WORK INSTRUCTION
Give the listing again exactly, omitting its images.

DATA SHOWN
============================================================

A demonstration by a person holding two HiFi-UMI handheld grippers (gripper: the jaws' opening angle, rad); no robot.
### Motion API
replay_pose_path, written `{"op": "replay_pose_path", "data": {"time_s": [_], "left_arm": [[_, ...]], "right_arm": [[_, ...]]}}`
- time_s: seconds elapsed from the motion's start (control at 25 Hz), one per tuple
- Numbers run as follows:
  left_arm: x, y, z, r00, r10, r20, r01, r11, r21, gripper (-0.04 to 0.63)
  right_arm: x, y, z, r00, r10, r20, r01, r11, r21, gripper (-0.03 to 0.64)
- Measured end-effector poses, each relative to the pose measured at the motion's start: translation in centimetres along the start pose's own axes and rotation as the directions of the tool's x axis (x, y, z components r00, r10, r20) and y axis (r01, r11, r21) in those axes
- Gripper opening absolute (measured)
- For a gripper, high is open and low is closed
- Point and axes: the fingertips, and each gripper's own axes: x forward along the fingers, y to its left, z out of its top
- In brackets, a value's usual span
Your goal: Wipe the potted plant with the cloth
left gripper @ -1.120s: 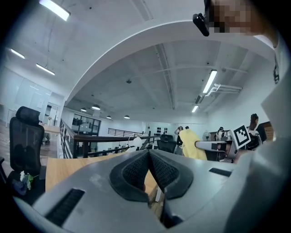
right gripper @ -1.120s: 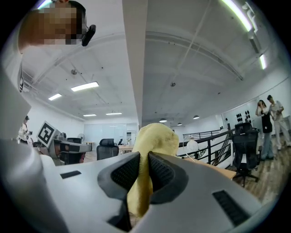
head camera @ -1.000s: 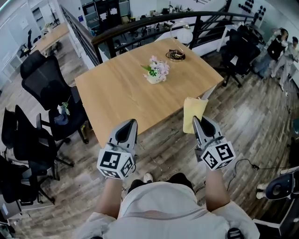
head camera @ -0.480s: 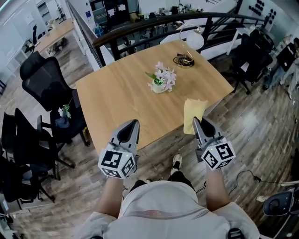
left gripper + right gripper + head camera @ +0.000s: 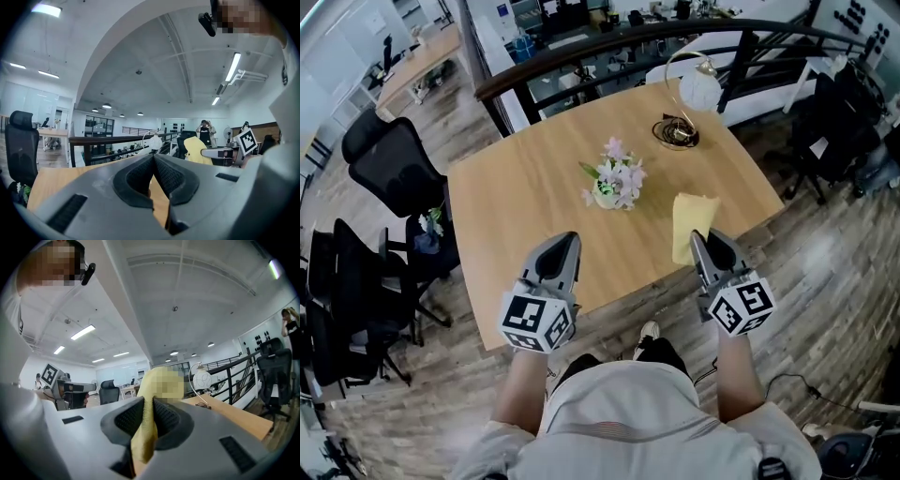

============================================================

RESULT OF THIS TASK
A demonstration by a person holding two HiFi-UMI handheld grippers (gripper: the jaws' opening angle, rad); no robot.
### Motion API
replay_pose_path, written `{"op": "replay_pose_path", "data": {"time_s": [_], "left_arm": [[_, ...]], "right_arm": [[_, ...]]}}`
- time_s: seconds elapsed from the motion's start (control at 25 Hz), one per tuple
- Numbers run as follows:
  left_arm: x, y, z, r00, r10, r20, r01, r11, r21, gripper (-0.04 to 0.63)
  right_arm: x, y, z, r00, r10, r20, r01, r11, r21, gripper (-0.03 to 0.64)
- Measured end-effector poses, each relative to the pose measured at the motion's start: translation in centimetres along the start pose's own axes and rotation as the directions of the tool's x axis (x, y, z components r00, r10, r20) and y axis (r01, r11, r21) in those axes
- Gripper opening absolute (measured)
- For a gripper, high is open and low is closed
- Point and axes: the fingertips, and each gripper's own axes: x forward along the fingers, y to its left, z out of its top
- In brackets, a value's usual span
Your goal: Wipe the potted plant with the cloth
left gripper @ -1.120s: 
right gripper @ -1.120s: 
head camera @ -1.000s: 
head camera @ -0.480s: 
left gripper + right gripper + head camera @ +0.000s: 

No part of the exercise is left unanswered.